Large file listing diffs with postgres
I recently needed to know what files were missing from a backup (~2 million files). Directory structure aside, I simply needed to know what files were missing from the destination. Once I got a recursive file listing of both source and destination directories, I imported them into unique postgres tables and did a LEFT OUTER JOIN
query to see what was present in the source but absent in the destination.
docker postgres
Spin up postgres in Docker leveraging env_file with credentials and an initial database named sample_db
.
# postgres.env
POSTGRES_USER="post_user"
POSTGRES_PASSWORD="post_pass"
POSTGRES_DB="sample_db" # default Postgres database
# docker-compose.yaml
version: '3'
services:
postgres:
container_name: postgres
image: postgres:14.1
restart: always
ports:
- 5432:5432
env_file:
- ./postgres.env # contains POSTGRES_USER, POSTGRES_PASSWORD, and POSTGRES_DB
volumes:
- ./postgresql_data:/var/lib/postgresql/data
docker-compose up -d
connect to postgres
Export the following environment variables for psql
.
# .envrc
export PGHOSTADDR=127.0.0.1
export PGDATABASE=sample_db
export PGUSER=post_user
export PGPASSWORD=post_pass
Connect with psql
. You’ll be dropped into the default Postgres database.
➜ psql
psql (16.1, server 14.1 (Debian 14.1-1.pgdg110+1))
Type "help" for help.
sample_db=#
create tables
From the sample_db=#
prompt create two tables with rows named file_name
.
CREATE TABLE destination_files (
file_name TEXT
);
CREATE TABLE source_files (
file_name TEXT
);
List the tables.
\dt
List of relations
Schema | Name | Type | Owner
--------+-------------------+-------+-----------
public | destination_files | table | post_user
public | source_files | table | post_user
(2 rows)
import data
sample data snippets
Below are snippets from destination_files.txt
and source_files.txt
.
# source_files.txt
36719.zip
36720.zip
36721.zip
36722.zip
36723.zip
36724.zip
36725.zip
36726.zip
# destination_files.txt
893145.zip
893146.zip
893147.zip
893148.zip
893149.zip
893150.zip
893151.zip
893152.zip
use psql
to copy the data
Exit from the psql
sample_db=#
prompt. Use psql -c
to copy the data into their respective tables.

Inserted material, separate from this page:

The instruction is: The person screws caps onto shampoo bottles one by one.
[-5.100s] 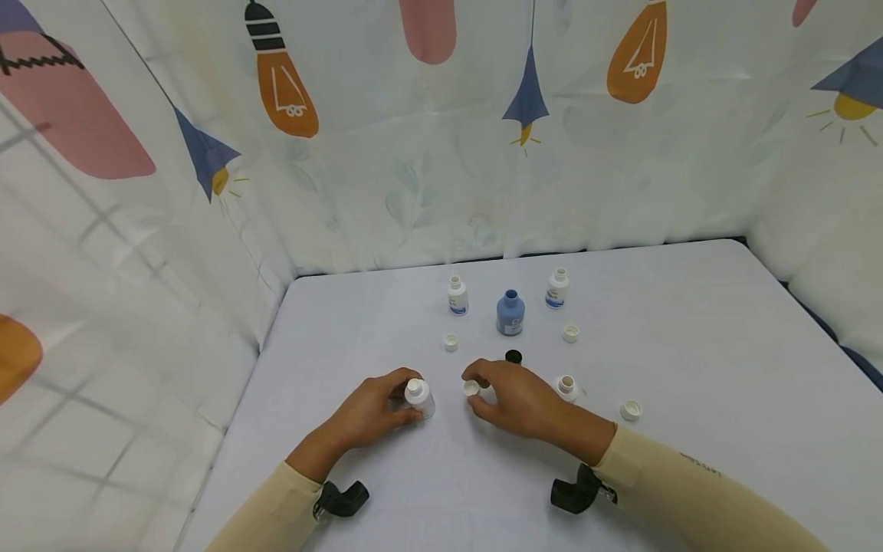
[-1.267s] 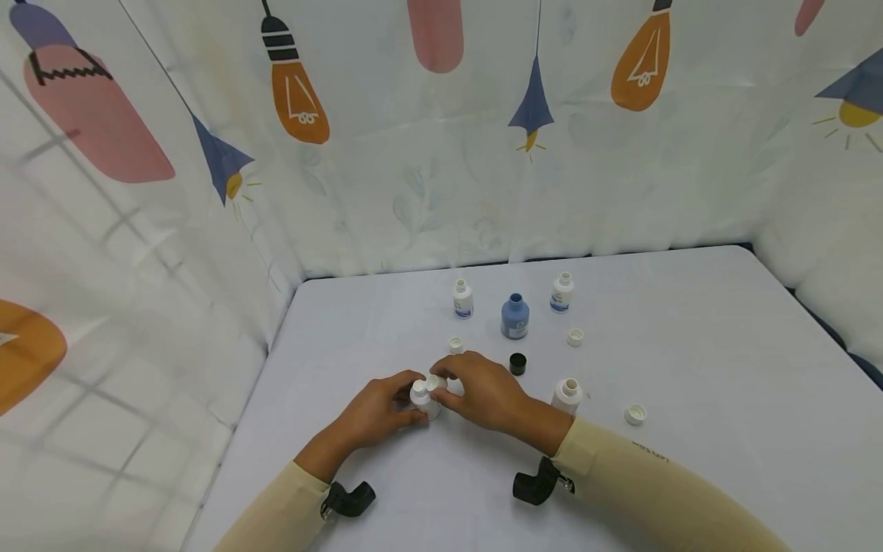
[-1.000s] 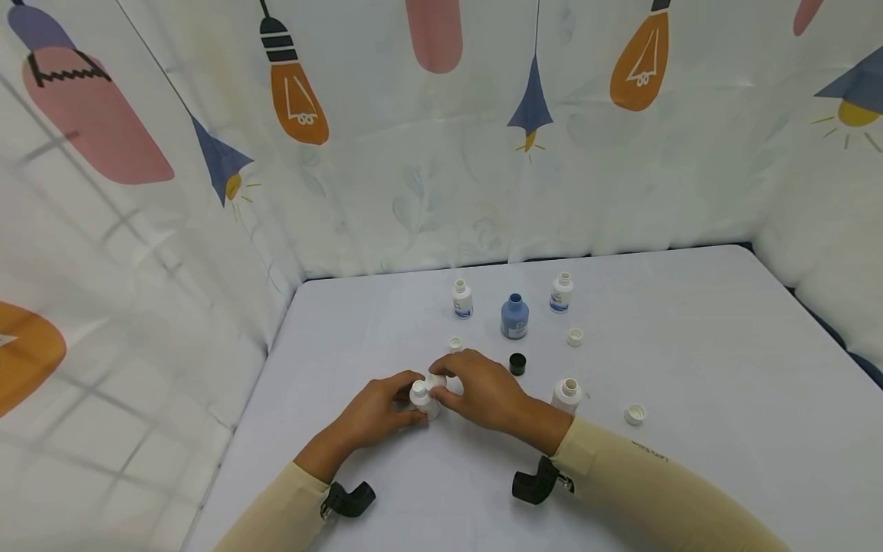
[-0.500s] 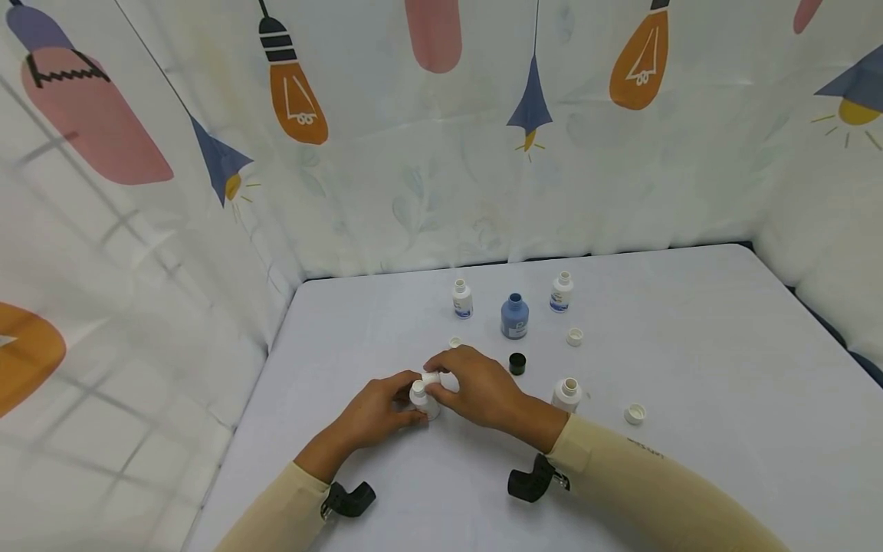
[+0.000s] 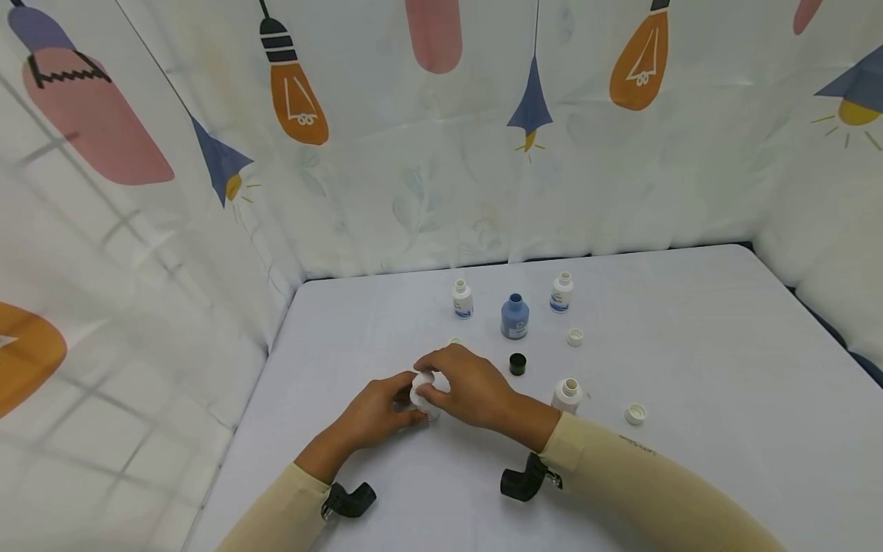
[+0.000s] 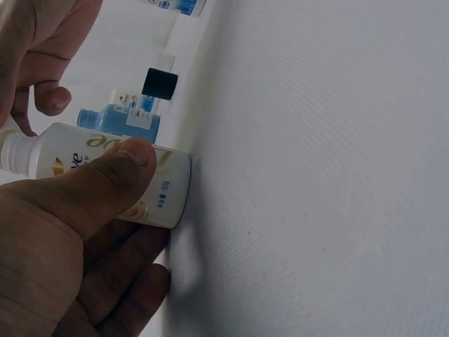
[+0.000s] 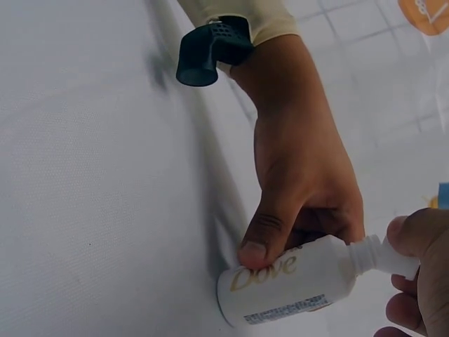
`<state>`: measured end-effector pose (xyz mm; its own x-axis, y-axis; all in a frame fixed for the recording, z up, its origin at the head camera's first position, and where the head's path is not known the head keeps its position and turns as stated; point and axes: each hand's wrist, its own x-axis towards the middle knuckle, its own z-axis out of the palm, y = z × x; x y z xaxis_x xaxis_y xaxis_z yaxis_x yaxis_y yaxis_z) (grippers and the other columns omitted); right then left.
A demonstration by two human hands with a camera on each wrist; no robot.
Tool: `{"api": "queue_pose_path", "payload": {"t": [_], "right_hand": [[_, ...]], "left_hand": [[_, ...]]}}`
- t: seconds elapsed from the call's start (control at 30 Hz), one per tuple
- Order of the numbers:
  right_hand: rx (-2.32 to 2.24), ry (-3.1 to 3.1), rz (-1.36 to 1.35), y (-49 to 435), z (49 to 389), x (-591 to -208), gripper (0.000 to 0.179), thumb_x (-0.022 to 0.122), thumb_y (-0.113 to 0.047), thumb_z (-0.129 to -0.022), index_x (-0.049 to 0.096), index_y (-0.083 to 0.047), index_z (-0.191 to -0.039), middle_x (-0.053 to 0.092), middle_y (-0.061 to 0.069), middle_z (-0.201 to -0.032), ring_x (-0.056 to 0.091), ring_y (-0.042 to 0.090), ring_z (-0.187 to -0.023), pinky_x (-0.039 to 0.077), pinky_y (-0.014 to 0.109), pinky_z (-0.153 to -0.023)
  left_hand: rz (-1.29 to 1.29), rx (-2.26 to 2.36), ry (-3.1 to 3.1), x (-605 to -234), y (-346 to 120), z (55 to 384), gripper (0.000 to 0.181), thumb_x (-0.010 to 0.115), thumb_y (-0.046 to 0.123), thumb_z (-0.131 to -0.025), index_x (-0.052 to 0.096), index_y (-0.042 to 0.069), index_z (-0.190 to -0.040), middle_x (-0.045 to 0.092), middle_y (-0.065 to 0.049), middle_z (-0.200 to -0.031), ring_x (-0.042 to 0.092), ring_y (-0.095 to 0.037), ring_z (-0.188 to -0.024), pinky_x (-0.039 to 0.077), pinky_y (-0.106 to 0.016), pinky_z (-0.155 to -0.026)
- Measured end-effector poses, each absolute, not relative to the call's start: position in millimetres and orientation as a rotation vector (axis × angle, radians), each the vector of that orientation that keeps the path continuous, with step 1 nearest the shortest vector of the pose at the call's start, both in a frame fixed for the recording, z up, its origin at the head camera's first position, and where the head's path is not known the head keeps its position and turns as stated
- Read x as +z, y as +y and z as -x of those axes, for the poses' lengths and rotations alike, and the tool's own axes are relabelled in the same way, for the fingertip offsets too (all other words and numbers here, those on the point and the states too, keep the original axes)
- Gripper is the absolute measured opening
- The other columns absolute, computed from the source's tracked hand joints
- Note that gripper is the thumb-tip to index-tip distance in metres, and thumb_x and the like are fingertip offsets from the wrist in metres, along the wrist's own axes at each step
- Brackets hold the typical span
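Steadily, the left hand [image 5: 375,412] holds a white Dove bottle [image 7: 298,281], thumb on one side and fingers curled round the other, with the base down at the table [image 5: 690,330]; above that grip, the right hand [image 5: 476,389] pinches a white cap [image 7: 398,262] between thumb and fingers at the bottle's mouth, the cap a little tilted and the ridged neck showing beneath it; whether the thread has caught, one cannot tell. Just beyond the pinching fingers lies a second white cap [image 5: 454,340], mostly hidden by the right hand; beyond and to the right of the grip sits a black cap [image 5: 517,364], with an uncapped blue bottle [image 5: 514,318] standing behind it; farther out, on either side of the blue one, stand two small open white bottles [image 5: 463,300] [image 5: 562,294], and a third white cap [image 5: 575,337] lies nearer than the right-hand one; right of the grip, an open white bottle [image 5: 567,392] stands partly behind the right forearm, and another white cap [image 5: 635,415] lies farther right.
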<state>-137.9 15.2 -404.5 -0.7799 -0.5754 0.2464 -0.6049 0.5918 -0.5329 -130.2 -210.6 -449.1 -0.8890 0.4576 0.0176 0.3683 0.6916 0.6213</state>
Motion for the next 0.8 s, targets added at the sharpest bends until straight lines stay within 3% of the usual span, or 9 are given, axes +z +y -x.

➜ psql -c "\COPY source_files (file_name) FROM './source_files.txt'"
COPY 2131354
➜ psql -c "\COPY destination_files (file_name) FROM './destination_files.txt'"
COPY 2131350
diff the data
Connect with psql
again. From the sample_db=#
prompt run the following query.
SELECT *
FROM source_files
LEFT OUTER JOIN destination_files ON source_files.file_name = destination_files.file_name
WHERE destination_files.file_name IS NULL;
From the output we can see the four files present in the source but absent in the destination.
file_name | file_name
-----------+-----------
1344167.zip |
1310270.zip |
1420005.zip |
2033203.zip |
(4 rows)